Mexico's federal power company Comision Federal de Electricidad (CFE) awarded TransCanada Corp. Mexican subsidiary Transportadora de Gas Natural del Noroeste the contract to build, own, and operate the El Encino-to-Topolobampo Pipeline. The 30-in. OD pipeline will extend 329 miles from El Encino, in Chihuahua state, to Topolobampo in Sinaloa, at a contracted capacity of 670 MMcfd.

TransCanada described the project as part of Mexico's continuing efforts to expand its electrical grid and generating capacity. The pipeline will interconnect with other pipelines expected to be built as a result of separate CFE bid processes.

TransCanada said it expects there will be additional opportunities to participate in the build-out of Mexico's natural gas pipeline system and that these opportunities would be consistent with its strategy to build long-life infrastructure underpinned by long-term contracts. TransCanada has already built and is operating the Guadalajara and Tamazunchale pipelines and will soon break ground on a Tamazunchale Pipeline Extension (OGJ Online, Feb. 24, 2012).

TransCanada expects to invest $1 billion in the Topolobampo line, supported by a 25-year natural gas transportation service contract with CFE. The company anticipates the pipeline will enter service in third-quarter 2016.

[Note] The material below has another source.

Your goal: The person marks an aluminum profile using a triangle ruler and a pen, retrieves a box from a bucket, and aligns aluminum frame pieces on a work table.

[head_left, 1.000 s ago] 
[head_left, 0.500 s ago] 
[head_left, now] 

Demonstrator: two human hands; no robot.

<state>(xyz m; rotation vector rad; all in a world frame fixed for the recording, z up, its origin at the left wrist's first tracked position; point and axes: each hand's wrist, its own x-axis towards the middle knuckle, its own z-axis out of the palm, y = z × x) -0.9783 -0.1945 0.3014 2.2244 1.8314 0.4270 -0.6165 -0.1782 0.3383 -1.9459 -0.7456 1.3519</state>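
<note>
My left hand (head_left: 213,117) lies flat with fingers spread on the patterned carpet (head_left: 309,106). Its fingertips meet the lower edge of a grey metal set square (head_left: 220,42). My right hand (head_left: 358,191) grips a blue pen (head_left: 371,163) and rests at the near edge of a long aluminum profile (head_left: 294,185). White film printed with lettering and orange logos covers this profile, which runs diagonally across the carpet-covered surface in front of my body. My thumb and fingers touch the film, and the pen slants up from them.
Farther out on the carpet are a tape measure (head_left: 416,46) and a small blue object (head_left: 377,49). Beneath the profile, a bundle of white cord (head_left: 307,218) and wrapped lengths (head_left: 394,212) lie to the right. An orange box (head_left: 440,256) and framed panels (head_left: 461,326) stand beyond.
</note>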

EPP's Echo storage terminal begins receiving crude oil

Enterprise Products Partners LP (EPP) reported that Phase 1 of its Enterprise Crude Houston (Echo) storage terminal in Harris County, Tex., is complete and receiving deliveries of crude oil. The first three tanks total 750,000 bbl.

The next phase of the Echo terminal expansion includes adding up to 900,000 bbl storage as early as first-quarter 2014. EPP estimates that Echo could have as much as 6 million bbl of crude oil storage when completed.

EPP described Echo, its recently completed Eagle Ford shale pipeline (OGJ Online, June 8, 2012), and the reversal of the Seaway oil pipeline as projects benefiting both producers and consumers of crude by providing pipeline and waterborne access to more than 7 million b/d of Gulf Coast refining capacity.

The New York Mercantile Exchange is considering using Echo as a regional pricing point for the US Gulf Coast crude market. Through Seaway, Echo is connected to the storage hub in Cushing, Okla., the NYMEX benchmark pricing point for its West Texas Intermediate crude oil contract.